NPPC Leader Not Betting the Farm on Prop 12

The president of the National Pork Producers Council said on Tuesday he won’t convert his Missouri hog farm to satisfy the California rules.

The president of the National Pork Producers Council, which fought California’s Proposition 12 animal welfare law all the way to the Supreme Court, said on Tuesday he won’t convert his Missouri hog farm to satisfy the California rules. Scott Hays told reporters that it wasn’t clear if making the required renovations, meant to give breeding sows more room to move about, would pay off.

“I know myself, personally, I chose not to make that change,” Hays said at a news conference. NPPC officials said they sought a smooth implementation of Prop 12 on Jan. 1, but at the same time, they have encouraged Congress to override the California law. “It goes beyond the pork industry. This is a struggle … that many other industries could face,” said Brian Humphreys, NPPC chief executive. The trade group contends that Prop 12 is an unconstitutional state barrier to interstate commerce, although the Supreme Court upheld the law in May.

NPPC leaders said the organization, with members throughout the production chain, was not tracking farmers’ decisions about adapting to Prop 12 housing standards. Instead, they called it an individual business decision.

Farmers would bear the expense of remodeling or building new hog barns to meet Prop 12 rules, said Hays, who farms in northeastern Missouri. “We don’t know yet,” he said, if Californians are ready to pay more for pork and if additional revenue would filter through retailers and pork processors to reach producers. “And for my family, we’re not willing to bet the farm that all that is going to happen.”

Some large pork producers, including Hormel, Smithfield, and Tyson Foods, have said they will comply with Prop 12, reported Reuters a month ago.

Prop 12 requires hog farmers in California to provide 24 square feet of floor space to each breeding sow, and it prohibits the sale of pork produced on farms in other states that do not meet that standard. Farrowing crates can be used in the final days before sows give birth and until their piglets are weaned.

Although California is a relatively small pork producer, it consumes around 15 percent of U.S. pork. Voters approved Prop 12 by a landslide in a statewide referendum in 2018. The NPPC and the American Farm Bureau Federation, the largest U.S. farm group, fought Prop 12 in court for years.
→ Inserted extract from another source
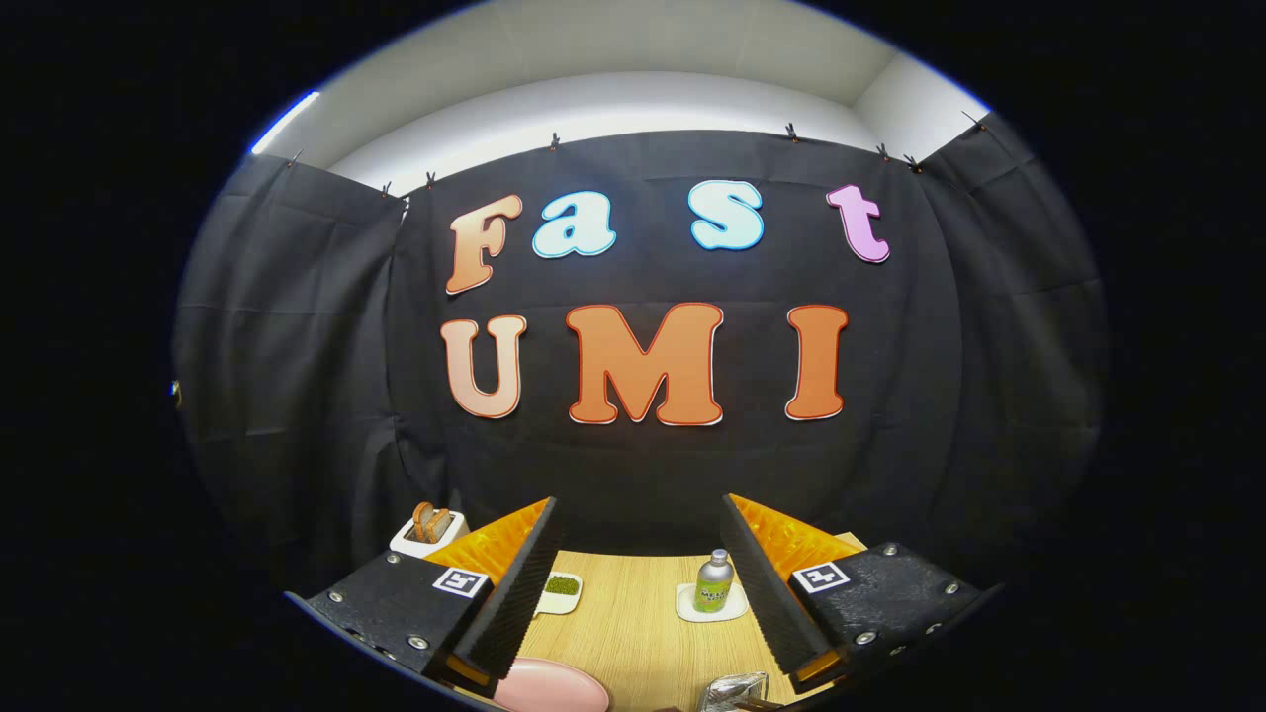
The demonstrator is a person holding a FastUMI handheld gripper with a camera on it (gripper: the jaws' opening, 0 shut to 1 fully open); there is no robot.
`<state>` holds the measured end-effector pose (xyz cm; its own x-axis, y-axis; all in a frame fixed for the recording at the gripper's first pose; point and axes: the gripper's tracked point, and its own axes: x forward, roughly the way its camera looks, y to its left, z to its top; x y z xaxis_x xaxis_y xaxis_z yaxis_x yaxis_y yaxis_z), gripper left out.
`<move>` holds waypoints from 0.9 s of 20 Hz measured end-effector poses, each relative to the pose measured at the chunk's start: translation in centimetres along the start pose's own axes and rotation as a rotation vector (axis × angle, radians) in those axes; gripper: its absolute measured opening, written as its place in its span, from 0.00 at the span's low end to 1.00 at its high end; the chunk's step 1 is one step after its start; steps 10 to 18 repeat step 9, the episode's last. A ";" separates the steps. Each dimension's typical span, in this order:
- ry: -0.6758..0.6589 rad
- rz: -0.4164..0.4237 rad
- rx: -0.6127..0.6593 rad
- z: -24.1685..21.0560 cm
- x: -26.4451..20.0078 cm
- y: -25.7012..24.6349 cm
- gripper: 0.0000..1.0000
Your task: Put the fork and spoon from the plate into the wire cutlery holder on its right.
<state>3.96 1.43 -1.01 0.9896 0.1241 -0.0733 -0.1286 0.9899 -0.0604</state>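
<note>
In the gripper view, my gripper (638, 583) hangs above the wooden tabletop (638, 633) with its two fingers spread wide apart and nothing held between them. I take the pink plate (554, 687) as my landmark: it lies low on the tabletop just under the tip of my left finger, and only its far rim shows, so I cannot tell whether the fork and spoon lie on it. To the right of the plate, near the tip of my right finger, the shiny wire cutlery holder (734, 690) peeks in, seen only in part. Beyond the plate, close by the left finger, sits a small white dish of green bits (562, 591). Farther right of the plate, just beside the right finger, a small green-labelled bottle (714, 583) stands upright on a white coaster (692, 608). Far beyond the plate to its left, behind my left finger, a white toaster (427, 534) holds slices of bread.
</note>
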 end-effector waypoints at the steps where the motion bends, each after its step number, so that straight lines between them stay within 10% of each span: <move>1: 0.002 0.002 0.002 -0.1 0.0 0.0 0.96; 18: 0.005 0.008 0.007 -0.2 0.2 0.5 0.96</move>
Since the Supreme Court ruling, the NPPC has given its support to the so-called EATS Act, which would allow virtually anyone — producers, distributors, consumers, and laborers are among those named — to file suit in federal court to invalidate a state or local “standard or precondition on the pre-harvest production of any agricultural products sold or offered for sale in interstate commerce if the production occurs in another state.”

Opponents say the bill is written so broadly it would jeopardize 1,000 health, safety, and welfare laws on the state level, despite being presented as a protection of states’ rights.

Asked if lawmakers would support including language similar to the EATS Act in the new farm bill, Hays replied, “We do need a fix. And we very much appreciate [House Agriculture Committee chair Glenn] Thompson being a champion trying to get this resolved.”